■ Exercise prompt ■
From the records below, copy each line that has the word "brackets" in it.

Collection entries
=== Begin Enclosure ===

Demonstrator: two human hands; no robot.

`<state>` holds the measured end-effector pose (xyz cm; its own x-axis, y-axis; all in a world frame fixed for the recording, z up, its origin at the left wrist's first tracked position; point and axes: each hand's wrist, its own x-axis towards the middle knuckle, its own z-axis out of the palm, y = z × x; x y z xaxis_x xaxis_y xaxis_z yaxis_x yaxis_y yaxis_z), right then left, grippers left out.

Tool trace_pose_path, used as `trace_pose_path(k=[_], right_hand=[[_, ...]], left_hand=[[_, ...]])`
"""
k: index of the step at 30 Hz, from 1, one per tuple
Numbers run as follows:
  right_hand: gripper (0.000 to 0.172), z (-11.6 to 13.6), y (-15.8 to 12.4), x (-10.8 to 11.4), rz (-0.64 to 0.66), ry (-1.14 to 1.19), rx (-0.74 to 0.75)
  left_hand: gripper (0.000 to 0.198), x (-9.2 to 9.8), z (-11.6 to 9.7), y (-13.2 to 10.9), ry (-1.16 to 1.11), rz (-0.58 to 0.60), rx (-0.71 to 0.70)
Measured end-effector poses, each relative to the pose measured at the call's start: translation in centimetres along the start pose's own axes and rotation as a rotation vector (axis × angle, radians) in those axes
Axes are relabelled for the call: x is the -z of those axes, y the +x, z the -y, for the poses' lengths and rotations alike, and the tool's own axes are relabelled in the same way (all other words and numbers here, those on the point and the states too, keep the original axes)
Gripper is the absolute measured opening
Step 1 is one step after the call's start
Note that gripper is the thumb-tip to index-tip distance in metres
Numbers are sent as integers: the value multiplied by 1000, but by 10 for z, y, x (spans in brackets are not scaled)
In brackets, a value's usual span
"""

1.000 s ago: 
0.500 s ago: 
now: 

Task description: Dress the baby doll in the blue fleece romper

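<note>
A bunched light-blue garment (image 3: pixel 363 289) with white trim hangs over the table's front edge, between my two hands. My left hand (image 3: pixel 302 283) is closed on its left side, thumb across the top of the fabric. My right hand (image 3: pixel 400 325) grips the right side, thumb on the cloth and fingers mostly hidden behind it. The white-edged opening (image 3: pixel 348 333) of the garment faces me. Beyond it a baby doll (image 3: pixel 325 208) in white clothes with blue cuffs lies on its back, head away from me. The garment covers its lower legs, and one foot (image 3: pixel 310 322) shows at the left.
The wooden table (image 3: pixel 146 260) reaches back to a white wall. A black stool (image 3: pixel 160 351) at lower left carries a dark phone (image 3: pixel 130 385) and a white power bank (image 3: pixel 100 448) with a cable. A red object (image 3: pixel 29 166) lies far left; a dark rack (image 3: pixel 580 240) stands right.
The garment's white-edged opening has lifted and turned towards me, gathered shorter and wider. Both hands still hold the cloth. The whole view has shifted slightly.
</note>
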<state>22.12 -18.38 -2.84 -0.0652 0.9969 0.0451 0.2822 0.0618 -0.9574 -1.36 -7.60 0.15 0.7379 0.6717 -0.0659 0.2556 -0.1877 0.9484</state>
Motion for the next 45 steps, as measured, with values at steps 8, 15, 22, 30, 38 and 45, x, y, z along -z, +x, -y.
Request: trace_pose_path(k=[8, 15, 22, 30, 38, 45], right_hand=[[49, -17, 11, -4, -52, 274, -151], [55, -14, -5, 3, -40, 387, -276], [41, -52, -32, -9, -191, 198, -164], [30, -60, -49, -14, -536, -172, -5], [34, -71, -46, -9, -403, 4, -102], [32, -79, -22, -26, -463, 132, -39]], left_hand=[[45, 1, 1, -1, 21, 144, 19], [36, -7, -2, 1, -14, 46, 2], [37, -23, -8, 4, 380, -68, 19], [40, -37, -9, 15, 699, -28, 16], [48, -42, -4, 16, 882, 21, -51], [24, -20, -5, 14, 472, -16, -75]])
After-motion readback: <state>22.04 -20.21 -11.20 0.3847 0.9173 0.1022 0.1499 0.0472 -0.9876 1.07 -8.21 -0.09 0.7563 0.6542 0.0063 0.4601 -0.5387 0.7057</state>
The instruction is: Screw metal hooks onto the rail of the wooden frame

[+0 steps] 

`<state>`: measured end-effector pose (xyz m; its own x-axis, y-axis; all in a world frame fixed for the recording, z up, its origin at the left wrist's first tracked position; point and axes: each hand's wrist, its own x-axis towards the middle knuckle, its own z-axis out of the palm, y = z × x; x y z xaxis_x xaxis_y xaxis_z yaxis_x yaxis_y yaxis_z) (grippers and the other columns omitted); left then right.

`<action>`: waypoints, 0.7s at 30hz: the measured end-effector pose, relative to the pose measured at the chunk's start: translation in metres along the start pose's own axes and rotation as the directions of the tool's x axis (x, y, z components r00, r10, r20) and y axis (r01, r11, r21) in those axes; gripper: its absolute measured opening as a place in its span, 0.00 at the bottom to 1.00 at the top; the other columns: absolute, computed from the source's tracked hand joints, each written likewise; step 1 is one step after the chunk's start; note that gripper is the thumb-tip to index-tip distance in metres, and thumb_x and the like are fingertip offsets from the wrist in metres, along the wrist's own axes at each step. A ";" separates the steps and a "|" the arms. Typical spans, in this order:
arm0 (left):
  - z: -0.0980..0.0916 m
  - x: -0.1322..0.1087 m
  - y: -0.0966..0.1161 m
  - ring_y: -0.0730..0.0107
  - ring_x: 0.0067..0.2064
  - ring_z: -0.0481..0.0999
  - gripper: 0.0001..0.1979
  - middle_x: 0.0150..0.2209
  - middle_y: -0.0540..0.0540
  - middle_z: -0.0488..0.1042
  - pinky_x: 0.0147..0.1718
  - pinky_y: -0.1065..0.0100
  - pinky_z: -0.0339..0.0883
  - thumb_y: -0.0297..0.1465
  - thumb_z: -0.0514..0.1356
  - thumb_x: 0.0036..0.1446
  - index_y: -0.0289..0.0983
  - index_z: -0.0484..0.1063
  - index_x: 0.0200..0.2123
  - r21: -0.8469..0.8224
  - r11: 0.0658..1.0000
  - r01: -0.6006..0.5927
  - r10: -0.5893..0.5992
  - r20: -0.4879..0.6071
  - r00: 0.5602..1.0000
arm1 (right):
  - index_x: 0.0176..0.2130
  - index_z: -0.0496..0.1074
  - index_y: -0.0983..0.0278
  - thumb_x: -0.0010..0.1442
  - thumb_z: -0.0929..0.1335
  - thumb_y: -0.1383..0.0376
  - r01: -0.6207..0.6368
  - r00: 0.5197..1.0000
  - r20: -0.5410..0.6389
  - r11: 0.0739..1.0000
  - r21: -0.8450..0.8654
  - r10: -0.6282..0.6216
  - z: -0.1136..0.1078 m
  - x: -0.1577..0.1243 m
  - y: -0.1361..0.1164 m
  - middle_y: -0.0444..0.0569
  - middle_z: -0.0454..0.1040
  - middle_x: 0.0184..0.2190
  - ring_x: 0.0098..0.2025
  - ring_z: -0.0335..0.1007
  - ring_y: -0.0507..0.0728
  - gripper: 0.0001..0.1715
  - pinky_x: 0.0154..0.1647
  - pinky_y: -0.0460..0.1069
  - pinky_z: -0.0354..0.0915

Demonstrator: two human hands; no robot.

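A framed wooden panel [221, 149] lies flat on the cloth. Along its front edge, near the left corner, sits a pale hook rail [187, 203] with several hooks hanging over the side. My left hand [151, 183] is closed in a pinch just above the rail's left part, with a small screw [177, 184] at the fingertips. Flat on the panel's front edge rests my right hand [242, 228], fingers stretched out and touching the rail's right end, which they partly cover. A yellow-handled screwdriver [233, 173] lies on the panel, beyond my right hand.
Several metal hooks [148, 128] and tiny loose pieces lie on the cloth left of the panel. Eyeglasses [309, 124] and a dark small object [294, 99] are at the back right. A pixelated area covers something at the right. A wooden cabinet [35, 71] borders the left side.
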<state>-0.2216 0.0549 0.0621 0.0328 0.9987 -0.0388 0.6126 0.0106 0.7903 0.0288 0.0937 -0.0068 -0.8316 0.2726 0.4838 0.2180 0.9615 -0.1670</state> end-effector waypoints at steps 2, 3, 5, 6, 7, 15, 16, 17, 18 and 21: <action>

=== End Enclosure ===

■ Solution to this task ■
Numbers are sent as integers: the value multiplied by 1000, but by 10 for z, y, x (spans in brackets are not scaled)
In brackets, a value's usual span

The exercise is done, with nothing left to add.